◆ Assigned task:
Your copy of the data should match it exactly, leaving out only the pictures.

◆ Dataset section:
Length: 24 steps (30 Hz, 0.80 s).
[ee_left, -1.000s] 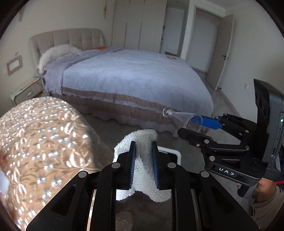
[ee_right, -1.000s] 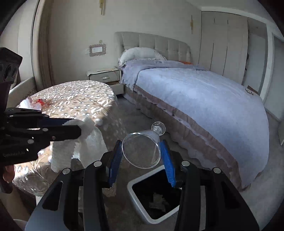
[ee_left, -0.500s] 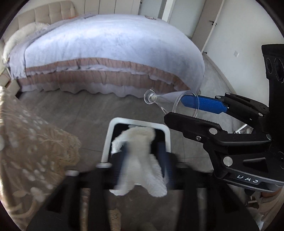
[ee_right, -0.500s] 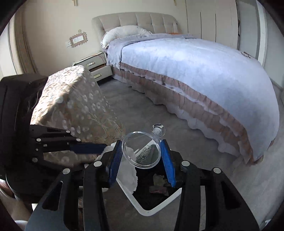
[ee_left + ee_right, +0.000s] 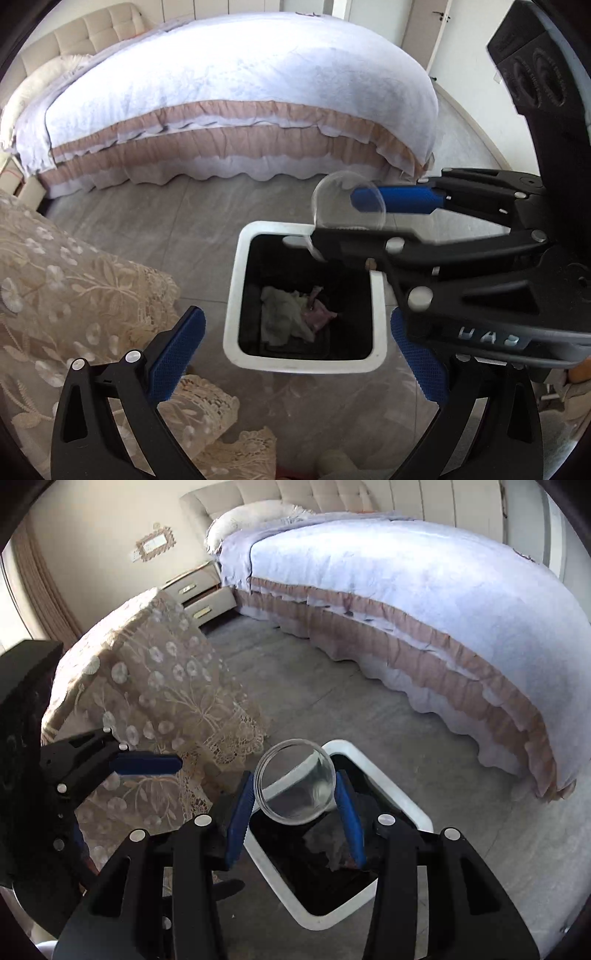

◆ Written response:
Length: 24 steps (30 Hz, 0.80 s).
[ee_left, -1.000s] 
[ee_right, -1.000s] 
[ee_left, -0.500s] 
[ee_right, -0.500s] 
[ee_left + ee_right, +0.000s] 

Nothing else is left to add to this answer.